▶ **WHAT THE EXERCISE ASKS**:
Going down the data below, set down exactly the line with "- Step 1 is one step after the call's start" and each line after it through the line with "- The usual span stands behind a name"; no other lines.

DATA SUPPLIED START

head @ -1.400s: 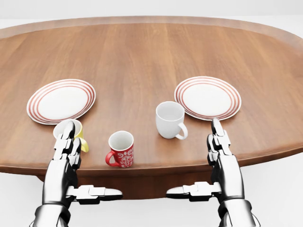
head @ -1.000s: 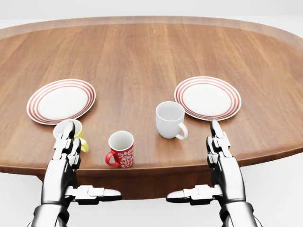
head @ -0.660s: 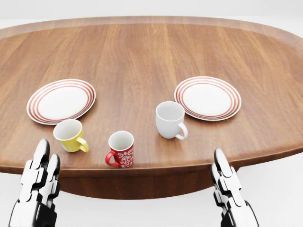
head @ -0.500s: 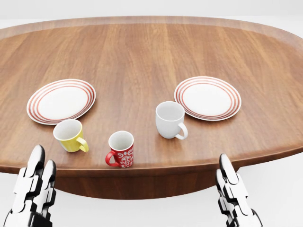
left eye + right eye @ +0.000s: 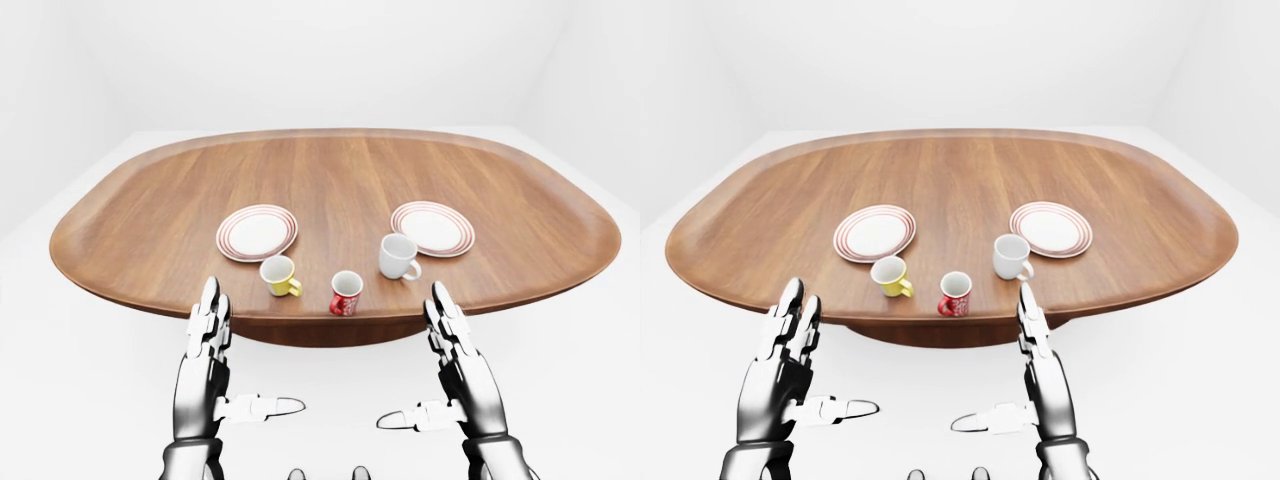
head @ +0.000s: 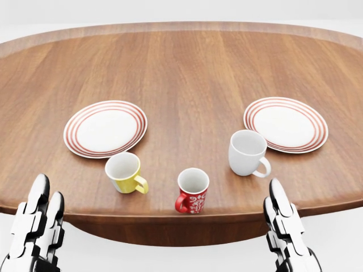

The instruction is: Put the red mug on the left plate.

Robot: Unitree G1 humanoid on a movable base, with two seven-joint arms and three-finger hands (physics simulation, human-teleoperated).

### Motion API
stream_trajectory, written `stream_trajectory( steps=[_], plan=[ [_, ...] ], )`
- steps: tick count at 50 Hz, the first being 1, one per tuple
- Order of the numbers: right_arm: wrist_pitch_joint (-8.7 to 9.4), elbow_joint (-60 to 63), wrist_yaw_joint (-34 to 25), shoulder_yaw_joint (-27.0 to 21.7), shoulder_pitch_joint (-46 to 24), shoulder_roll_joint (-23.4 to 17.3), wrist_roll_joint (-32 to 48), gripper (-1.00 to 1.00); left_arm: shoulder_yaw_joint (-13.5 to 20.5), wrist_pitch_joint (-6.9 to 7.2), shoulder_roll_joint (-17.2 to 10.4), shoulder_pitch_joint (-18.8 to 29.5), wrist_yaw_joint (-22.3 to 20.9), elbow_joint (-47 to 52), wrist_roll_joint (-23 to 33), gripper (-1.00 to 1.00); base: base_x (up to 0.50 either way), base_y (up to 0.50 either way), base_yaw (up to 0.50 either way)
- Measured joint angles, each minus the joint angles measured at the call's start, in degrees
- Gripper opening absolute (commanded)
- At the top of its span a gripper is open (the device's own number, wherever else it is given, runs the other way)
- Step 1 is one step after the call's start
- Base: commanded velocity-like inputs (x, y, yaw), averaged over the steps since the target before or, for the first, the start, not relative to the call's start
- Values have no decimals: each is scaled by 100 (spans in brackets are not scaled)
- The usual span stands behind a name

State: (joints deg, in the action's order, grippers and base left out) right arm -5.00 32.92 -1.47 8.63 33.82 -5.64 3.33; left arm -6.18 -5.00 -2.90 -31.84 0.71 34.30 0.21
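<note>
The red mug (image 6: 193,191) with a white pattern stands upright near the table's near edge, its handle to the left. The left plate (image 6: 105,128), white with red rings, lies up and to the left of it and holds nothing. My left hand (image 5: 248,358) is open, fingers (image 6: 37,218) straight, below the table's edge at the bottom left of the head view. My right hand (image 5: 412,362) is open too, its fingers (image 6: 283,224) at the bottom right. Neither hand touches anything.
A yellow mug (image 6: 125,172) stands between the red mug and the left plate. A white mug (image 6: 247,153) stands to the right, next to a second ringed plate (image 6: 286,124). All rest on the oval wooden table (image 6: 187,62).
Both hands drew back from over the table's edge to below it. Then the whole head view shifted right, so the camera moved; the mugs and plates kept their places on the table.
</note>
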Motion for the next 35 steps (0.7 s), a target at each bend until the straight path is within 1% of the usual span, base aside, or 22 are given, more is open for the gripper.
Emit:
stream_trajectory(
  steps=[35],
  plan=[
    [0,-9,25,5,-39,38,-3,100,1,0,7,91,-70,-72,-20,100,18,50,0]
  ],
)
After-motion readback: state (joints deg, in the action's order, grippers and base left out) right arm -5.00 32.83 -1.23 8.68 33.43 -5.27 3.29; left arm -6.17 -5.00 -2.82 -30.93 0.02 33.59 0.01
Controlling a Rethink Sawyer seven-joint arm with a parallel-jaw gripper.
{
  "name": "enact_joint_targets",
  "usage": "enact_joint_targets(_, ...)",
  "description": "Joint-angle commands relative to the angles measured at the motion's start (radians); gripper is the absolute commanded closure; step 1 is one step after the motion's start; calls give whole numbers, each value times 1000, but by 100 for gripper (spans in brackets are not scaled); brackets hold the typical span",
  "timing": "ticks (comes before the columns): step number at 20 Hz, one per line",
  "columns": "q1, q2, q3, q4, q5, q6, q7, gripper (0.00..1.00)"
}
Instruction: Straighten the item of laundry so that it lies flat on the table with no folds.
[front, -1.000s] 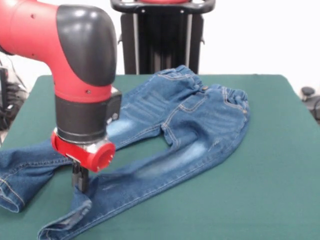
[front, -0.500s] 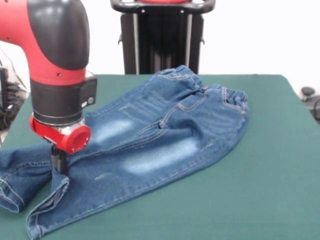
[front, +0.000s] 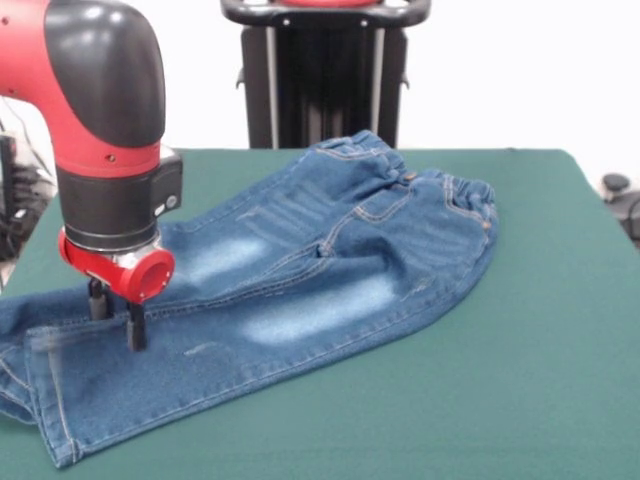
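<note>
The item of laundry (front: 330, 265), a small pair of blue jeans with pale thigh patches, lies across the green table (front: 520, 330). Its elastic waistband (front: 470, 195) is at the right. Both legs run to the left, the nearer one lying over the farther one, and its hem (front: 50, 400) ends near the table's front left corner. Some creases remain around the crotch. My gripper (front: 116, 314) stands open over the nearer leg close to the hem. Its two black fingertips (front: 135, 328) are down at the cloth, and nothing is held between them.
The black pedestal (front: 320, 70) rises behind the table's far edge. Dark cables (front: 15, 190) hang off the left side, and a small dark object (front: 615, 185) sits beyond the right edge. Bare green tabletop lies to the right of the jeans.
My gripper dragged the nearer leg leftward until it closed against the other leg, then opened. The leg end has dropped and now lies spread flat.
</note>
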Motion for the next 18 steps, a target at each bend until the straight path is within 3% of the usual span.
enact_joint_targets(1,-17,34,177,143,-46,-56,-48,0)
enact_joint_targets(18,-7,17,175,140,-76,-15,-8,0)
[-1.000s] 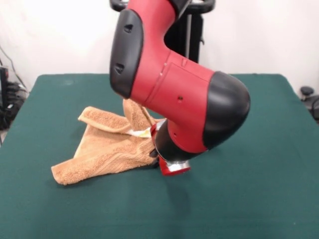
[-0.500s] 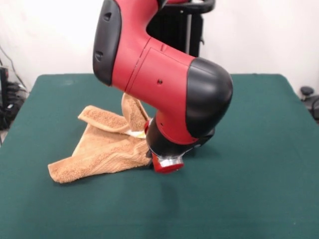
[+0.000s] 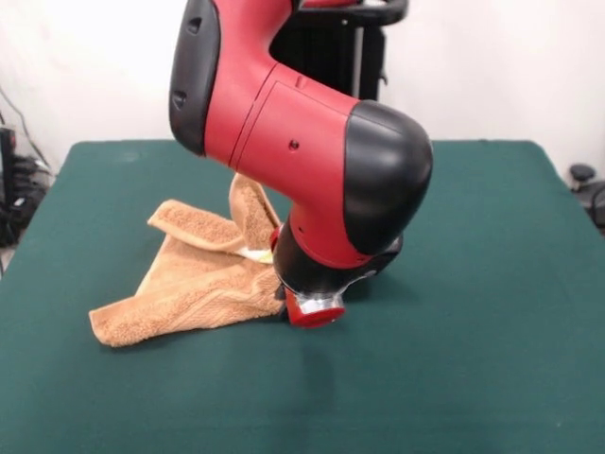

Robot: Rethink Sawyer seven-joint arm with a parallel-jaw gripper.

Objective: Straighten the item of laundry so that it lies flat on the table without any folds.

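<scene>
The towel point(image 3: 194, 284) lies bunched on the left-centre of the desk point(image 3: 473, 378), an orange-tan terry cloth gathered into a rough fan: one corner trails out flat toward the near left, a thick fold rolls over along its far edge, and a narrow flap stands up against the arm. A pale tag or hem peeks out where the folds meet. Its right-hand end runs in under the gripper point(image 3: 314, 310), which sits low at the cloth's edge, at or just above the desk surface; the bulky red and black wrist hides the jaws, so I cannot tell whether they are spread, pressed together or pinching the cloth. The step in hand looks like taking hold of that gathered end to draw it out. To do it well, the hold should catch only the top layer or a true corner, since a pinch through several layers would drag the whole bundle instead of opening it. A slow, low pull away from the trailing corner should let the looped pile grip the dark green felt-like top and stay put while the folds unroll. The cloth is soft, limp and thick, and will likely slump back if released mid-air.
</scene>
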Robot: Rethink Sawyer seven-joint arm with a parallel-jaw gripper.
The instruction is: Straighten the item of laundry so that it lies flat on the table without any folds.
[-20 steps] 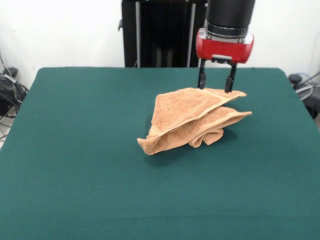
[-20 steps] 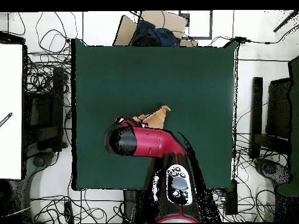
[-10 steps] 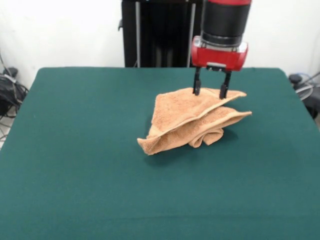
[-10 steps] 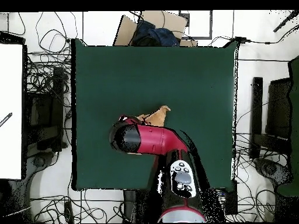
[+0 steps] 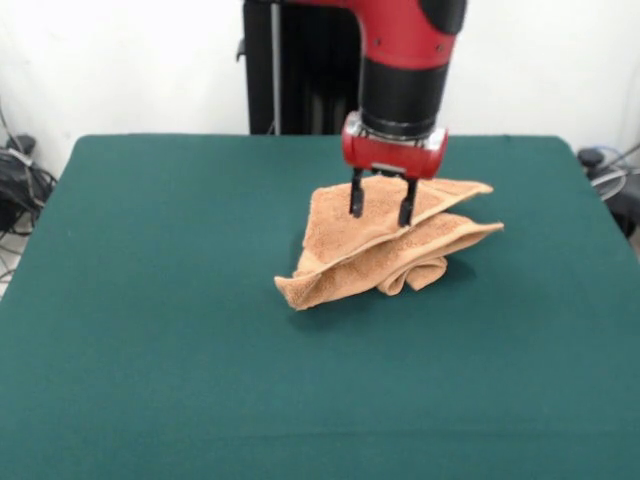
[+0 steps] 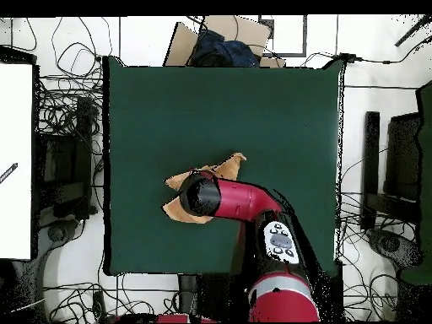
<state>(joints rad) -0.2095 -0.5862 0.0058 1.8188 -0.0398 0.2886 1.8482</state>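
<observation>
Having slid from the towel's far corner to above its middle, the open gripper [image 5: 380,205] hovers empty over the folded orange terry towel [image 5: 385,245] mid-table [image 5: 150,300], apparently preparing a grasp.

Bright, even light; soft shadows; sharp focus

From overhead I can't see the gripper [image 5: 380,204]; the arm [image 6: 232,197] covers it and most of the towel [image 5: 385,245]. Front view cuts the arm at the top edge and the table [image 5: 150,300] at the bottom. Towel's bands and label I can't make out.
</observation>
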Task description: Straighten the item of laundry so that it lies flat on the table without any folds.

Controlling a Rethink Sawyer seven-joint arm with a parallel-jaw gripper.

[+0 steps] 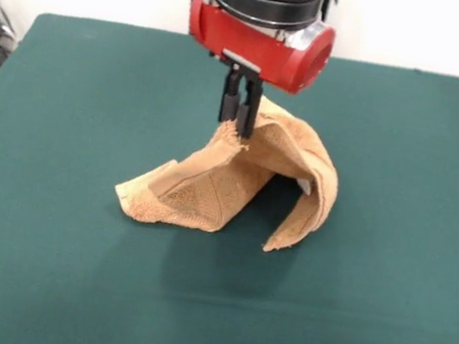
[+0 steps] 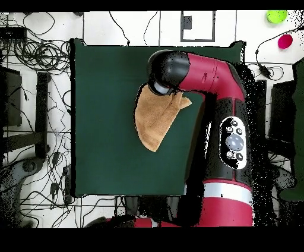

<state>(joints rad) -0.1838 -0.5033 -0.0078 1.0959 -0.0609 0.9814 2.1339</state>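
Black two-finger end effector (image 1: 238,119) is clamped on tan-orange terry towel's (image 1: 226,191) edge, lifted off dark green desk (image 1: 40,264) so folds can drop out.

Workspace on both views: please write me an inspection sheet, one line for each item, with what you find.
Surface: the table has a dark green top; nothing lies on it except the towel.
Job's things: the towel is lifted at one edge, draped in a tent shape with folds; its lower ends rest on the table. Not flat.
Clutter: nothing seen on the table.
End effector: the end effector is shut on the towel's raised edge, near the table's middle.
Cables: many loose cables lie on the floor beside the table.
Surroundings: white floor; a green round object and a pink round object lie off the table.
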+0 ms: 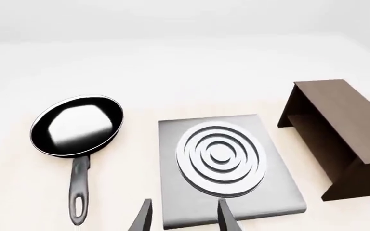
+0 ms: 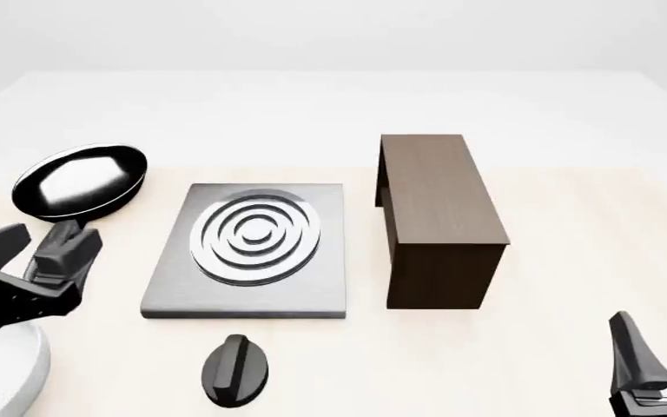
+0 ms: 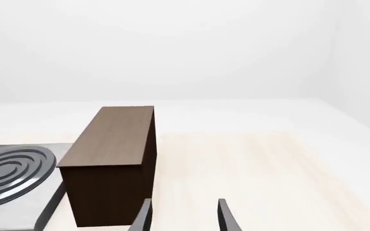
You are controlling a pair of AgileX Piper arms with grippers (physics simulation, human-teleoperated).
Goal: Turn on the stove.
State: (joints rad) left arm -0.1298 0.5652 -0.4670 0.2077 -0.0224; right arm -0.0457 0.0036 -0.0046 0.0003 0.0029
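Note:
The stove is a flat grey square plate (image 2: 316,287) with a round ringed burner (image 2: 254,234), lying mid-table. Its black oval knob (image 2: 235,369) sits apart on the table, just in front of the plate's near edge. My left gripper (image 2: 38,243) hovers open to the left of the plate, near the pan's handle, with nothing between its fingers. In the left wrist view the plate (image 1: 281,192) and burner (image 1: 220,159) lie ahead of the open left gripper (image 1: 183,215); the knob is out of that view. My right gripper (image 2: 666,347) is open at the near right corner, far from the knob.
A black frying pan (image 2: 79,180) lies left of the stove, handle toward me. A tall dark brown wooden box (image 2: 438,217) stands right of the plate, also seen as box (image 3: 111,159) ahead of the right gripper (image 3: 183,215). A white rounded object (image 2: 3,373) sits at the near left.

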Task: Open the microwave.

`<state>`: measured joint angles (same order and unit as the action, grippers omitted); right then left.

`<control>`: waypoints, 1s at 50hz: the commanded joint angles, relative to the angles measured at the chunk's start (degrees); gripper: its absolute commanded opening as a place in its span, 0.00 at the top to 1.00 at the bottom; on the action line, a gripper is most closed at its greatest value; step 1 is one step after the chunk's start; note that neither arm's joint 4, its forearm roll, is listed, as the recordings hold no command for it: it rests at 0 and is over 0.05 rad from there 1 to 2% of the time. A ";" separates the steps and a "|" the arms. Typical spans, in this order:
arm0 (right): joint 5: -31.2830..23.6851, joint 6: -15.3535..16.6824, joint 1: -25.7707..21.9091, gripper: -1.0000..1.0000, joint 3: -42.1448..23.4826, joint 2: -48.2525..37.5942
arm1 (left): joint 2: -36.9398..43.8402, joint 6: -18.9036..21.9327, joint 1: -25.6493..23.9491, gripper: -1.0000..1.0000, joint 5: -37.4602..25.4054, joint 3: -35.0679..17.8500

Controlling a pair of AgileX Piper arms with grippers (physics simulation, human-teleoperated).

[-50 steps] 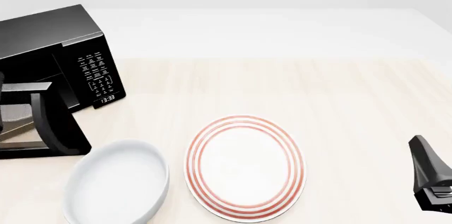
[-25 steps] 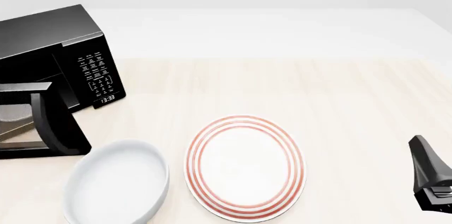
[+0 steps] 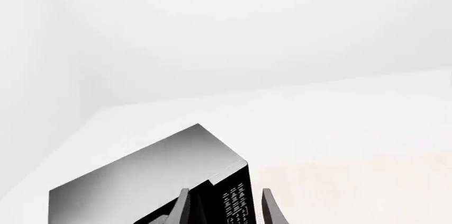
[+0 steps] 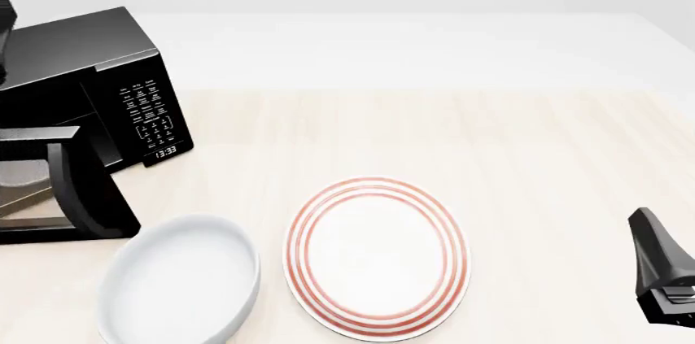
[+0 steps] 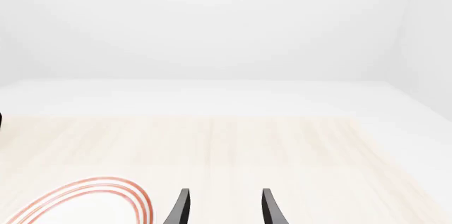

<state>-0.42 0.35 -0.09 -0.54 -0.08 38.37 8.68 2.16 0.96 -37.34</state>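
**Microwave door swung out, both grippers clear of it**

The microwave (image 4: 93,76) is seen at the far left of the table (image 4: 434,116), angled so that its keypad (image 4: 150,108) faces the middle. Its door (image 4: 65,189) is swung well out from the body toward the near edge, so the task is judged done or nearly so. On the keypad, rows of small white labels are shown, too fine to be read; the clock (image 4: 165,151) is read as 13:33. No brand is made out.

Just beside the door's outer end lies a white bowl (image 4: 179,283), and next to that a plate (image 4: 377,256) ringed in red.

In the left wrist view the left gripper (image 3: 226,208) is held above and behind the microwave, its fingers parted with nothing between them; the box top and keypad are framed past them. In the front view only a dark sliver of this arm is caught at the left edge.

The right gripper (image 5: 224,208) is parked low at the near right, well apart from the microwave, fingers likewise spread and empty, the plate rim showing beside them.

Risks are judged as follows. If the door were pushed further, the bowl could be struck and shoved, since little room is left there. If the left arm were lowered from where it hangs, the box top could be hit and the microwave shifted or the door swung back.
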 commanded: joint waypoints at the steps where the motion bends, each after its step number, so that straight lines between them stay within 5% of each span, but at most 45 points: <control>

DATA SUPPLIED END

▶ **ANSWER SECTION**:
- Step 1 is one step after the call's start
- Base: commanded velocity-like inputs (x, y, yaw), averaged over the steps since the target before or, for the first, the start, not relative to the call's start
- Values have no decimals: each is scaled by 100 (spans in brackets are not scaled)
- The usual span stands behind a name

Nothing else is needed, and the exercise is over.